Und nicht einmal nur vorm Computer, sondern LIVE!
Dudel Karl
@Krawatte Alle nenneswerten Protestbewegungen der letzten Jahre wurden irgendwann befriedet oder schlichtweg ignoriert. Es fehlt an Power und Entschlossenheit.
noevil
@Dudel Karl Solche Schwarzseher wie Sie werden überall dringend gebraucht - an der CETA-, TTIP- und Tisa-Front. Sie dürfen gern bei den Lobbyisten Platz nehmen. Da freut man sich über jeden, der andere entmutigt.
Dudel Karl
Das ist alles viel zu wenig. Es müssen Hunderttausende auf die Straßen, Millionen. Täglich. Massenhafte Streiks. Und es muß das Grundübel thematisiert werden: Der Kapitalismus.
Krawatte
@Dudel Karl Die Krankenkassen, Körperschaften off. Rechts, privatisieren derzeit (unbemerkt von der Öffentlichkeit) alles, was nicht bei drei auf den Bäumen ist. Die Privatisierung Gemeineigentums läuft also schon auf Hochtouren. Und scheinbar regt es keine/n auf. Die Totengräber_innen sitzen somit ebenso in den deutschen Amtsstuben und bei den Krankenkassen, Körperschaften öffentlichen Rechts, hier besonders sind das die Vorstände und die gekauften Mitglieder, die ehrenamtlich Funktionen in den genannten Krankenkassen übernommen haben. Von den Krankenkassen, Körperschaften öffentlichen Rechts, gibt es praktisch nur noch Hüllen, Der Rest IST BEREITS an Private verhökert worden. Hinter dem Rücken der bei den Krankenkassen Versicherten.
Krawatte
Das Grundübel schaffen sich die Menschen auch mit selber, durch den Gebrauch des Fratzenbuches, durch Pampern von payp*al und damit den Großkot*en Peter Thiel und Co.

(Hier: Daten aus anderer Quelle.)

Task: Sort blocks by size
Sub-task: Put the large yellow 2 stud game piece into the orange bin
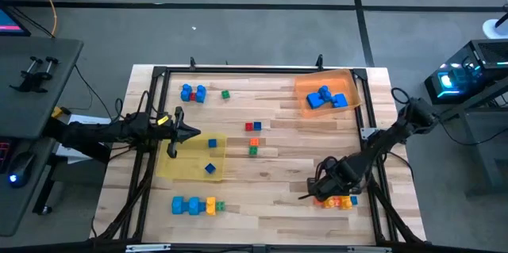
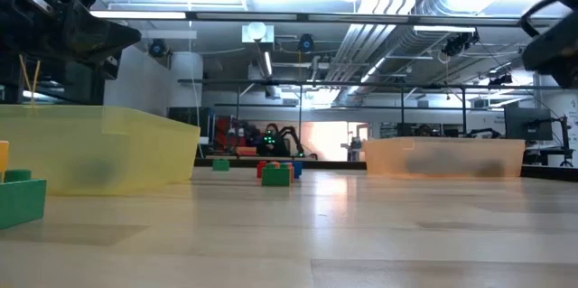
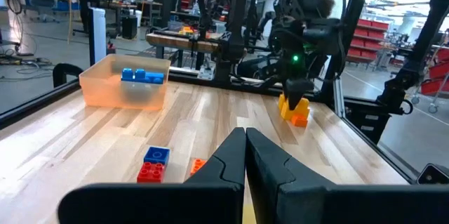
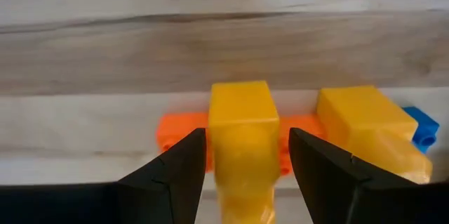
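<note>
high view: two trays, the yellow tray [image 1: 190,162] holding two small blocks, the orange tray [image 1: 327,90] several blue ones. left gripper [image 1: 193,132] pinched shut over the yellow tray. right wrist view: right gripper [image 4: 247,155] fingers half-spread, flanking a yellow block [image 4: 242,133] between them; contact unclear.

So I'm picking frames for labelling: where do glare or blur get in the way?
Low view: ceiling lights blow out the top, and the near green block is soft. Right wrist view: the yellow block between the right tool fingers is blurred. High view: even light.
</note>
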Action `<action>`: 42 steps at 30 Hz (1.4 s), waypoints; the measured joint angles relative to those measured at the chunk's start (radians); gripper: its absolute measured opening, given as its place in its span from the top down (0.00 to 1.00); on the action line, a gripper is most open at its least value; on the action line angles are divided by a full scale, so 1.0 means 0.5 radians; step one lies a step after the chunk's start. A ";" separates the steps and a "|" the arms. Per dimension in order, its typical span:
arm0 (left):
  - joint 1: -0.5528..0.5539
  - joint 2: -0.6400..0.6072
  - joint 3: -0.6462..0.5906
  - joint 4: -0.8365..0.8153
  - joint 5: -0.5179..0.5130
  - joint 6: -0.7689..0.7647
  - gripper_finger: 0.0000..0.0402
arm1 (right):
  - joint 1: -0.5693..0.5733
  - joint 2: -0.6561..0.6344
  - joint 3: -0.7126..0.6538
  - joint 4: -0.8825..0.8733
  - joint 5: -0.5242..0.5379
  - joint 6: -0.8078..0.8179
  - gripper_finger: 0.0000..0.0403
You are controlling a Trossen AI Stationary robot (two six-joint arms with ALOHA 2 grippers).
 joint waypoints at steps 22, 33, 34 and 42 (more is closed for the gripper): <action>0.000 0.000 0.000 0.000 0.001 0.000 1.00 | -0.237 -0.373 0.345 -0.821 0.686 -0.488 0.68; 0.000 0.000 0.000 0.000 0.000 0.000 1.00 | -1.491 -1.015 0.233 -0.879 1.727 -1.640 0.68; 0.000 0.000 0.000 0.000 0.001 0.000 1.00 | -1.628 -1.037 0.196 -0.751 1.704 -1.805 0.68; -0.001 -0.001 0.000 0.000 0.001 0.000 1.00 | -2.469 -0.885 -0.095 0.259 1.034 -2.784 0.68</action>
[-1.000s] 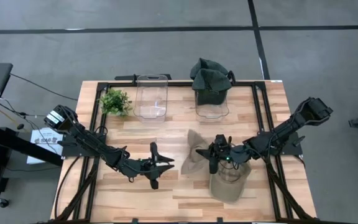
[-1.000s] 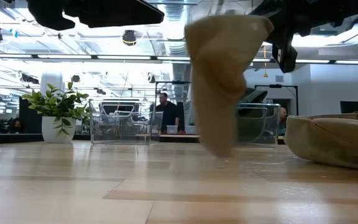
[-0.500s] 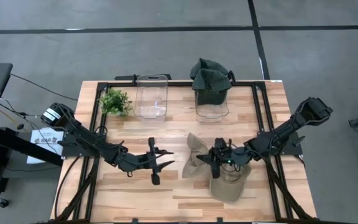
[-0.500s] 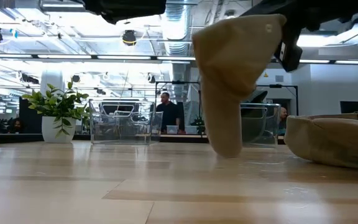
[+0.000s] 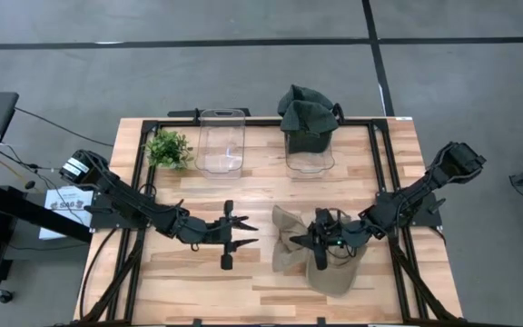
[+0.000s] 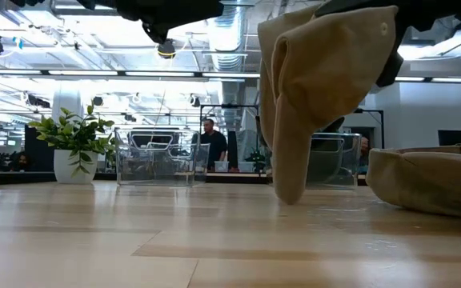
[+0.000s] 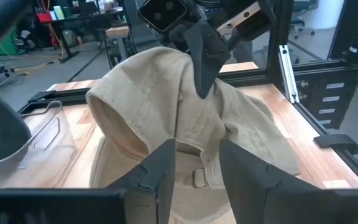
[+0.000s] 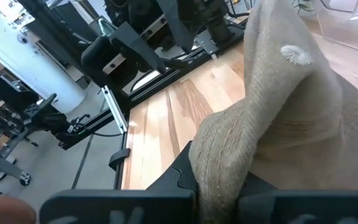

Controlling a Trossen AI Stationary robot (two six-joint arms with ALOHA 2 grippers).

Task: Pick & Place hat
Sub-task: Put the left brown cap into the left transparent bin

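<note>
my right gripper holds a hat up off the table, over another hat lying at the near edge. my left gripper hangs just left of it. two bins and a plant stand at the far edge.

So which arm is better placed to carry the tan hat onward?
Right: the right gripper is shut on the tan hat, lifted off the table. The left gripper is open beside it, holding nothing.

Tan hat, dk-green hats, green plant, lt wood table.
</note>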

Einfach abwenden von den Totengräber_innen der Demokratie. Thiel hat ja selber kürzlich gesagt, dass er AlleinFÜHRERschaft bevorzugt. Es ist zu erahnen, wem Thiel offensichtlich an den Lippen klebt und wer sein Idol zu sein scheint.
Thiel will das Monopol auf Alles in der Welt. DEN Menschen muss man in die Schranken weisen!